→ EXERCISE BRIEF: Strip the pictures and reproduce the rest of the listing exactly.

### EXERCISE DATA ###

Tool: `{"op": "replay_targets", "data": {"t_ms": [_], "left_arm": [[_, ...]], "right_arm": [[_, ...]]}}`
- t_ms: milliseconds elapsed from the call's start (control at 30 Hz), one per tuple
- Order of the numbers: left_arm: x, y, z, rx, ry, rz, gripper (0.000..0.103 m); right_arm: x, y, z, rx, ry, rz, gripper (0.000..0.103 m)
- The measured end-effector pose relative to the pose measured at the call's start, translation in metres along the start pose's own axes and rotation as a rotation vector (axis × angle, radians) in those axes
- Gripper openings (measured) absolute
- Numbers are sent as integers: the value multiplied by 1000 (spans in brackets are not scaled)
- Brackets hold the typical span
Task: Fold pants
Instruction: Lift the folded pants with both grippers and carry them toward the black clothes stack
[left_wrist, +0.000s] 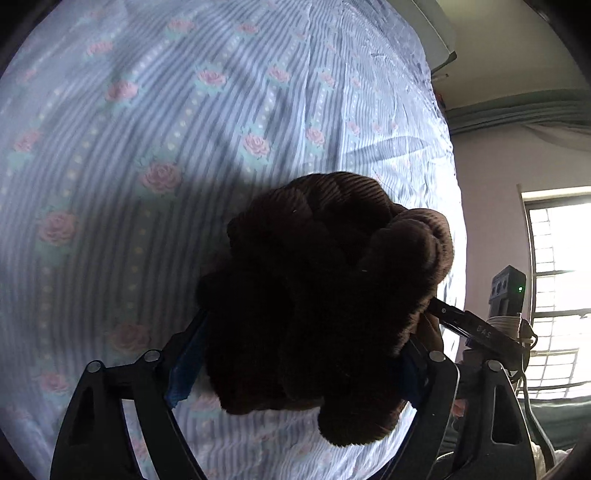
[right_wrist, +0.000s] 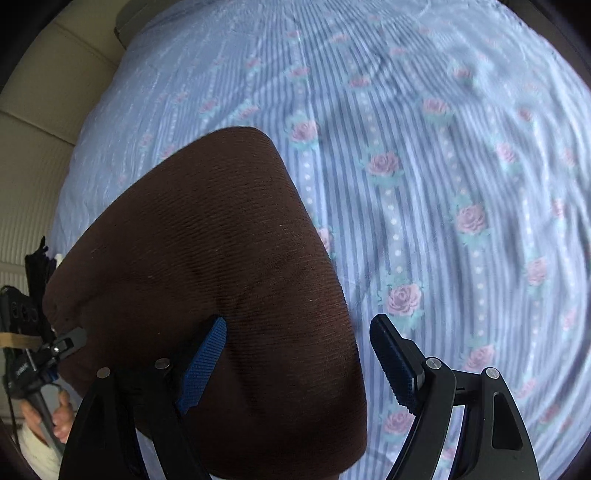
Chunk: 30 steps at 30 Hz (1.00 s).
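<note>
- Pants (left_wrist: 325, 302), brown corduroy, are bunching into a thick wad between my left gripper (left_wrist: 295, 354) fingers; the wad is filling the middle of the left wrist view and spilling toward 5 o'clock
- My left gripper is clamping that wad, with the blue pad (left_wrist: 186, 373) of one finger showing at 7 o'clock beside the cloth and the other finger mostly hiding behind it
- Striped sheet (left_wrist: 147, 147) with pink roses is lying under everything, spreading from 9 o'clock round to 1 o'clock in the left wrist view
- A window (left_wrist: 557, 295) is glowing at 3 o'clock, and just inside it my other tool is poking toward the cloth edge at about 4 o'clock
- In the right wrist view the pants (right_wrist: 221, 277) are stretching as a smooth, flat brown panel from 11 o'clock down to 6 o'clock, covering the left half of the frame
- My right gripper (right_wrist: 299, 363) is standing wide apart: one blue fingertip (right_wrist: 207, 362) is lying against the brown cloth, the other (right_wrist: 393, 362) is sitting clear of it over the sheet (right_wrist: 443, 184)
- I am not able to tell whether any cloth edge is actually lying between those spread fingers, since the panel is passing over the near one
- My left hand (right_wrist: 61, 417) is showing at 8 o'clock, wrapping the other tool's handle
</note>
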<state>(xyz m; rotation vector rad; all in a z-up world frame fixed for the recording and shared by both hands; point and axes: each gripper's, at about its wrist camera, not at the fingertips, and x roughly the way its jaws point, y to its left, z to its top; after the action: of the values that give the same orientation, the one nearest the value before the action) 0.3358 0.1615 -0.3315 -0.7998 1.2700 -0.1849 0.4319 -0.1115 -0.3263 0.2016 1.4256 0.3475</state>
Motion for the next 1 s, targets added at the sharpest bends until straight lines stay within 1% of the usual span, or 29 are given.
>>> {"op": "replay_targets", "data": {"t_ms": [100, 200, 233, 267, 300, 333, 367, 433, 467, 533, 600, 733, 833, 900, 1000], "left_arm": [[4, 6, -4, -20, -12, -21, 87], [3, 10, -4, -49, -15, -58, 75], [2, 11, -4, -56, -17, -73, 63], [0, 12, -5, -66, -19, -84, 62], [-2, 11, -4, -77, -27, -80, 60], [-3, 8, -4, -79, -33, -75, 58], [-6, 7, -5, -78, -36, -67, 57], [-12, 1, -5, -80, -46, -56, 53], [-13, -5, -3, -75, -50, -47, 52], [-24, -14, -5, -48, -65, -27, 50], [-36, -25, -8, -18, -80, -20, 49], [-61, -42, -19, 24, -109, -20, 49], [-90, -54, -37, 63, -144, -30, 49], [-116, -64, -55, 80, -184, -40, 49], [-148, -76, -78, 77, -247, -50, 49]], "right_arm": [[8, 1, 1, -8, 10, 12, 80], [15, 4, 2, -17, 10, 19, 80], [18, 2, 1, -4, 12, 32, 80], [21, 0, 0, 11, 14, 41, 80], [23, 0, -1, 28, 17, 60, 76], [23, 0, -1, 48, 22, 93, 65], [22, 1, -3, 57, 21, 97, 64], [14, 5, -8, 59, 11, 104, 53], [7, 3, -6, 57, 6, 106, 49], [-13, 9, -14, 48, -29, 110, 39], [-33, 16, -23, 30, -61, 102, 36], [-70, 31, -45, -8, -107, 104, 35], [-104, 38, -64, -31, -152, 111, 35], [-130, 46, -78, -49, -188, 119, 35], [-161, 61, -97, -88, -230, 127, 35]]}}
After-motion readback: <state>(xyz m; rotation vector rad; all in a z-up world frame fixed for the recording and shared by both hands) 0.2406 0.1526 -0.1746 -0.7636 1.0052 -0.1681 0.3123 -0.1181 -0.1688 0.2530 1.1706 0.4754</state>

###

→ SOLUTION:
Tool: `{"op": "replay_targets", "data": {"t_ms": [_], "left_arm": [[_, ...]], "right_arm": [[_, ...]]}}`
- t_ms: milliseconds elapsed from the call's start (control at 30 Hz), one per tuple
- Order of the numbers: left_arm: x, y, z, rx, ry, rz, gripper (0.000..0.103 m); right_arm: x, y, z, rx, ry, rz, gripper (0.000..0.103 m)
- The measured end-effector pose relative to the pose measured at the call's start, translation in metres along the start pose's own axes and rotation as a rotation vector (axis × angle, radians) in those axes
- Gripper openings (measured) absolute
- Numbers are sent as integers: the value multiplied by 1000 (spans in brackets are not scaled)
- Brackets hold the typical span
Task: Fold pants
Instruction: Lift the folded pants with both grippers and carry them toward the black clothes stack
[left_wrist, +0.000s] 
[right_wrist, +0.000s] 
Chunk: 30 steps at 30 Hz (1.00 s).
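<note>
- Pants (left_wrist: 325, 302), brown corduroy, are bunching into a thick wad between my left gripper (left_wrist: 295, 354) fingers; the wad is filling the middle of the left wrist view and spilling toward 5 o'clock
- My left gripper is clamping that wad, with the blue pad (left_wrist: 186, 373) of one finger showing at 7 o'clock beside the cloth and the other finger mostly hiding behind it
- Striped sheet (left_wrist: 147, 147) with pink roses is lying under everything, spreading from 9 o'clock round to 1 o'clock in the left wrist view
- A window (left_wrist: 557, 295) is glowing at 3 o'clock, and just inside it my other tool is poking toward the cloth edge at about 4 o'clock
- In the right wrist view the pants (right_wrist: 221, 277) are stretching as a smooth, flat brown panel from 11 o'clock down to 6 o'clock, covering the left half of the frame
- My right gripper (right_wrist: 299, 363) is standing wide apart: one blue fingertip (right_wrist: 207, 362) is lying against the brown cloth, the other (right_wrist: 393, 362) is sitting clear of it over the sheet (right_wrist: 443, 184)
- I am not able to tell whether any cloth edge is actually lying between those spread fingers, since the panel is passing over the near one
- My left hand (right_wrist: 61, 417) is showing at 8 o'clock, wrapping the other tool's handle
</note>
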<state>(xyz m; rotation vector rad; all in a z-up world frame fixed for the recording and shared by both hands; point and axes: each gripper's, at about its wrist camera, not at the fingertips, and x roughly the way its jaws point, y to its left, z to its top; after the action: of the values that give the same orientation, the one nearest the value before the action) 0.3358 0.1615 -0.3315 -0.7998 1.2700 -0.1849 0.4319 -0.1115 -0.3263 0.2016 1.4256 0.3475</state>
Motion for the next 1 s, targets added at the sharpest bends until straight lines stay within 1% of the usual span, or 29 are given.
>>> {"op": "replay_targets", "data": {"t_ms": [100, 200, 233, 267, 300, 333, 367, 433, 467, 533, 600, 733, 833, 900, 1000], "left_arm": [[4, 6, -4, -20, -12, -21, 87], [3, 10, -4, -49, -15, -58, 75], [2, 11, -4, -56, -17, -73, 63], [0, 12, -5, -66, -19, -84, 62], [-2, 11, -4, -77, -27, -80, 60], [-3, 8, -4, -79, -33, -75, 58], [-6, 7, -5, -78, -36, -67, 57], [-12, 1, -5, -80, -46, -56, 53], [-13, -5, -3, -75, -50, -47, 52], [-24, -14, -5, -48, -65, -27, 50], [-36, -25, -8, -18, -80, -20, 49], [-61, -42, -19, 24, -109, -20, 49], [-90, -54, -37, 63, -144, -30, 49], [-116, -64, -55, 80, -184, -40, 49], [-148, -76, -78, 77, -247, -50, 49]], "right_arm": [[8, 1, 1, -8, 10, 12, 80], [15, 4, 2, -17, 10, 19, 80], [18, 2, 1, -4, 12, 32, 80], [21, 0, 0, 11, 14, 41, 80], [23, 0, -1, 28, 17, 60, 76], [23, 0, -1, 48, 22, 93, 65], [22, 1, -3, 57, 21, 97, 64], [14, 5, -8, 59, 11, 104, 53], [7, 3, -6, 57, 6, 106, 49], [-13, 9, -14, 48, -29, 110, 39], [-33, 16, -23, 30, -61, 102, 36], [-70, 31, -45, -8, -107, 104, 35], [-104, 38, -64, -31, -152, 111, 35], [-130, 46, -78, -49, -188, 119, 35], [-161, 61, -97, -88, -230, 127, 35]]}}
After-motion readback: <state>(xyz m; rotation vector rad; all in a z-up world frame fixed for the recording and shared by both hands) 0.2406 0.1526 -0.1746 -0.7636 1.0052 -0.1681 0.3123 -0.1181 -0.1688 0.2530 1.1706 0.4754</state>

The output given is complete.